New York, NY - December 11, 2018 - Citing the findings of the recently released “Fourth National Climate Assessment,” Attorney General Barbara D. Underwood – leading a coalition of 29 states, counties, and cities – today called on the Environmental Protection Agency (EPA) to immediately withdraw its proposals to roll back rules limiting emissions of climate change pollution from power plants and cars. 
In a letter delivered to Acting EPA Administrator Andrew Wheeler today, the coalition argues that the increases in climate change pollution resulting from these rollbacks will worsen the numerous harms detailed in the Assessment – the federal government’s authoritative analysis of climate science and the impacts of climate change on the United States. The letter – which was signed by 20 states and 9 local governments – emphasizes that, in detailing the many, burgeoning harms of climate change, “the Assessment makes clear that we need to act now to reduce greenhouse gas emissions.”  

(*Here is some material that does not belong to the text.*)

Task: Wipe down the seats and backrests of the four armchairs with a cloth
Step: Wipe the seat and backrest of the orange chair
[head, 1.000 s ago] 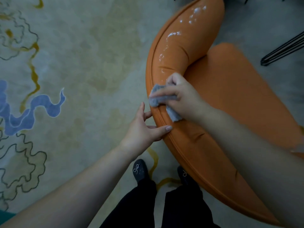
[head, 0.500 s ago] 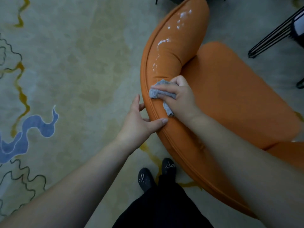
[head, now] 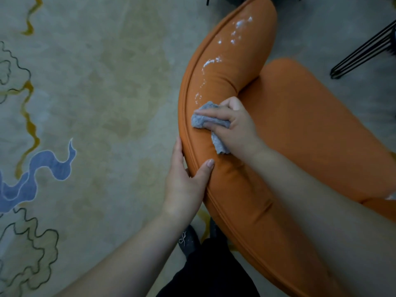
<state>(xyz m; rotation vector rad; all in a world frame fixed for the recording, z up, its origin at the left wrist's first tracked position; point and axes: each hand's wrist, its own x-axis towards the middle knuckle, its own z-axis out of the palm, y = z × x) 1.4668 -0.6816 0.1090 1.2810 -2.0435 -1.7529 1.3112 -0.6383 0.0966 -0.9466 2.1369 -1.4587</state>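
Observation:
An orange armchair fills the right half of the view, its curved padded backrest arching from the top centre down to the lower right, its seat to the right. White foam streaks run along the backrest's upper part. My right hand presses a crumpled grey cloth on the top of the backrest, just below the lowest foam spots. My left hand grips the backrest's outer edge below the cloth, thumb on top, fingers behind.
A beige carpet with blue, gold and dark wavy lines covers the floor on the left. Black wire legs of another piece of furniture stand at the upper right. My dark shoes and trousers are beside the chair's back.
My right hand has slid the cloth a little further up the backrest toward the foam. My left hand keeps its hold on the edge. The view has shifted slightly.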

“The science is clear: climate change is having an increasingly destructive and deadly impact on people, communities, and our economy,” Attorney General Underwood said. “Yet, in the face of its own stark assessment, the Trump EPA continues to advance reckless plans to gut crucial controls on climate change pollution from its largest sources: power plants and cars. The EPA must heed the dire warnings of experts – including those within its own administration – and immediately withdraw its proposals to increase climate change pollution from cars and power plants.”   
Conservatively, based on the Trump EPA’s own figures, the proposed rollback of the Clean Car Standards would increase emissions of climate change pollution by 540 million metric tons from model year 2022-2025 vehicles alone, and the Clean Power Plan’s planned rollback would cause emission increases of up to 55 million metric tons in 2030. Together, these increases in climate change pollution for those years alone would equal the estimated annual emissions of 127 million gasoline-powered cars or 147 coal-burning power plants.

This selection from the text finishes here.